Mbox Data Extraction

Mbox is a file format used to store mailbox data on Unix operating systems. The tidyextractors.tidymbox submodule lets you extract user data from Mbox files with minimal effort. This page will guide you through the process.

A Minimal Code Example

from tidyextractors.tidymbox as MboxExtractor

# Extracts all mbox files in this directory.
mx = MboxExtractor('./your/mbox/dir/')

# Email messages in a Pandas DataFrame.
email_df = mx.emails(drop_collections=True)

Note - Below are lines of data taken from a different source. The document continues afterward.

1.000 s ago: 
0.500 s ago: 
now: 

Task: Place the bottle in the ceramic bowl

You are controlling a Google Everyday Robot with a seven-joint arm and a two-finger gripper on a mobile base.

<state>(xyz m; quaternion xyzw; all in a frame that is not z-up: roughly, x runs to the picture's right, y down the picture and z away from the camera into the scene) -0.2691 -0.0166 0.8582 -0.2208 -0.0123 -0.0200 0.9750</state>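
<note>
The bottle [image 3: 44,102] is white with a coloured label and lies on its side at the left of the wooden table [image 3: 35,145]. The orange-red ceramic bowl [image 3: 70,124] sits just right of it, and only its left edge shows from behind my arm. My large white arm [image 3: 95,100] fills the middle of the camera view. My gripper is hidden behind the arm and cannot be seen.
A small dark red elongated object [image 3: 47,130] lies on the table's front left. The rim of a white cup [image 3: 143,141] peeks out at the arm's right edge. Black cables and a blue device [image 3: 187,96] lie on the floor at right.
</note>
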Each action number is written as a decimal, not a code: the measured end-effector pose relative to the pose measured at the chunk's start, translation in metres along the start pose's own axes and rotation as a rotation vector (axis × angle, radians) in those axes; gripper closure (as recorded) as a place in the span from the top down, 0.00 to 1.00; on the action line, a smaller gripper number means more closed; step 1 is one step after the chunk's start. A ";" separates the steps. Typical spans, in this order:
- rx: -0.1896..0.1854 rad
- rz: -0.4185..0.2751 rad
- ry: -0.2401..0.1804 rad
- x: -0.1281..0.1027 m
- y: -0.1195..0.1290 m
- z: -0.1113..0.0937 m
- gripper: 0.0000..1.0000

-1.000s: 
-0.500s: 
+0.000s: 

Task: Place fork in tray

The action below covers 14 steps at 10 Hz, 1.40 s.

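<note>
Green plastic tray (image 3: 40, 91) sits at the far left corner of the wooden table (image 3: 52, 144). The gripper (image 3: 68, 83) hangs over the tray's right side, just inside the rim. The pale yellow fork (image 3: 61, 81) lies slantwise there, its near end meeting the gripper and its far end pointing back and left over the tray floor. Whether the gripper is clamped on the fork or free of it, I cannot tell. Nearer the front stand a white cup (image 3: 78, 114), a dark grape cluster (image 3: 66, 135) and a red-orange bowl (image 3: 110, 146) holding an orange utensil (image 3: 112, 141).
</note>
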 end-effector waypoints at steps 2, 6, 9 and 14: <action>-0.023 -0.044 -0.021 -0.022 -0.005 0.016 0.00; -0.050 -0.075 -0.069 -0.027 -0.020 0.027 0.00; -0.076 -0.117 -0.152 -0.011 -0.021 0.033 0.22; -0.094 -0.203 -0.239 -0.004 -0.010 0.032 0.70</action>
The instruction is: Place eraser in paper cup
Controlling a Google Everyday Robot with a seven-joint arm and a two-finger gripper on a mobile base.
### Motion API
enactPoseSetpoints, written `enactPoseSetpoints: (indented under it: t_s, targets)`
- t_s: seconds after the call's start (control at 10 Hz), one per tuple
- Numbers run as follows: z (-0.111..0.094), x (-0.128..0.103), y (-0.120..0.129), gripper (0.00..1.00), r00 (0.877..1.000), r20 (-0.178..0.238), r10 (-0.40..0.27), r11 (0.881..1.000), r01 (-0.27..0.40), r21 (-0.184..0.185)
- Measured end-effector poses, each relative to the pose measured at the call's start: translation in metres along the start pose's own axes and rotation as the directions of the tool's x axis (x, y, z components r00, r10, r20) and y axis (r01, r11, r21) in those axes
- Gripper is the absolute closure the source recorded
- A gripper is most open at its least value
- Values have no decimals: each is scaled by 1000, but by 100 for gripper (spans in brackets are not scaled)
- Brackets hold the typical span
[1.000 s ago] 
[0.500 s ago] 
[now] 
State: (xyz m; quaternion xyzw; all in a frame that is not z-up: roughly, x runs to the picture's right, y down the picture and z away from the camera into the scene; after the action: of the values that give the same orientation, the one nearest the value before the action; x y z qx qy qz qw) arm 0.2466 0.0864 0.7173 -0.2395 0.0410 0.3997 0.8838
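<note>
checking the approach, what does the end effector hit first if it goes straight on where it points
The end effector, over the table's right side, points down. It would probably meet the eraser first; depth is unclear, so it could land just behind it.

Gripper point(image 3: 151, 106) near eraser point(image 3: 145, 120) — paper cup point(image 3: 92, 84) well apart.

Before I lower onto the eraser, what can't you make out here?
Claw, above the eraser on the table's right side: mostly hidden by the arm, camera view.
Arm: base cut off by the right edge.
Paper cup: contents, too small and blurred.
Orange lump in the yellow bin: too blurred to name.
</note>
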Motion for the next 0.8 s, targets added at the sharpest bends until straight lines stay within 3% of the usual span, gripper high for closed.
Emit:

# MessageID/receiver keyed Pandas DataFrame.
sends_df = mx.sends()

Step 1: Prepare Your Mbox Files

You can extract data from a single Mbox file, or multiple Mbox files. However, all these files must be in a single directory:

ls -1 ./your/mbox/dir/
file1.mbox
file2.mbox
file3.mbox

Step 2: Extract Data

Once you have consolidated your Mbox files, you can extract data from them using the MboxExtractor:

from tidyextractors.tidymbox as MboxExtractor

# All mbox files in the directory
mx = MboxExtractor('./your/mbox/dir/')

# Only one mbox file
mx = MboxExtractor('./your/mbox/dir/file1.mbox')

You may need to wait while the data is being extracted, but all the data is now stored inside the extractor object. You just need a bit more code to get it in your preferred format.

Step 3: Get Pandas Data

Now, you can call an MboxExtractor method to return data in a Pandas DataFrame.

# Email messages in a Pandas DataFrame.
email_df = mx.emails(drop_collections=True)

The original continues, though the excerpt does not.